Zero-Mode Waveguides: Subwavelength optical apertures for single molecule studies at high molecular concentrations

The study of the individual components of biological systems requires high spatial and temporal resolution at physiologically-relevant concentrations. Although many optical techniques have enabled the study of single biomolecules, these techniques are inherently restricted by the diffraction limit. This in turn limits the available range of molecular concentrations that can be studied at the single molecule level to the nano or picomolar regimes. Thus, alternative techniques for the confinement of excitation volumes to sub- diffraction limit dimensions have been eagerly sought. We have approached this problem through the use of nanostructured substrates.
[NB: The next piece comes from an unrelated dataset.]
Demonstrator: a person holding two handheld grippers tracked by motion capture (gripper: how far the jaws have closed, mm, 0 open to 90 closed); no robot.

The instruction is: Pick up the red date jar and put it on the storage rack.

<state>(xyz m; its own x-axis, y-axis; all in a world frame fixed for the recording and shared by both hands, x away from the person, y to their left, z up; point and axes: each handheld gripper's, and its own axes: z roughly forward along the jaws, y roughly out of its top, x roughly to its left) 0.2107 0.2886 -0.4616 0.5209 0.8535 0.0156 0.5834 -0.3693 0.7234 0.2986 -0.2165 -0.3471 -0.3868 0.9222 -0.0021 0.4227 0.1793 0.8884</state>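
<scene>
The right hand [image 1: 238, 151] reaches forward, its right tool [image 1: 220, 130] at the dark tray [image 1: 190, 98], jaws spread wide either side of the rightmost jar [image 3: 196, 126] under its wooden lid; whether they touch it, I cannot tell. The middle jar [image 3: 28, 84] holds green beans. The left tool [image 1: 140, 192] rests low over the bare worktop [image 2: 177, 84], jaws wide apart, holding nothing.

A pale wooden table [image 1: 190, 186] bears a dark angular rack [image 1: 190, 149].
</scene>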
Zero-mode waveguides (ZMWs), sub-wavelength optical apertures fabricated in a thin aluminum film, are devices which confine optical excitation to atto- or zeptoliter volumes. Such confinement allows the study of diffusion processes at micro- to millimolar concentrations, which are physiologically relevant in biological systems. In this presentation, applications of such devices to the study of biomembranes will be discussed. In combination with fluorescence correlation spectroscopy, the diffusive behavior of individual lipids, receptors and membrane bound proteins is characterized within ZMWs. The nanoapertures were also applied to the study of various cellular membrane components, demonstrating the possibility of using such excitation volume confinement in the study of membrane components in live, environmentally responsive cells. It is proposed that ZMWs will be useful devices in the study of biomolecular processes where the diffusion and association of individual molecules needs to be monitored. Furthermore, they could aid in the development of optical biosensors where single molecule resolution is warranted.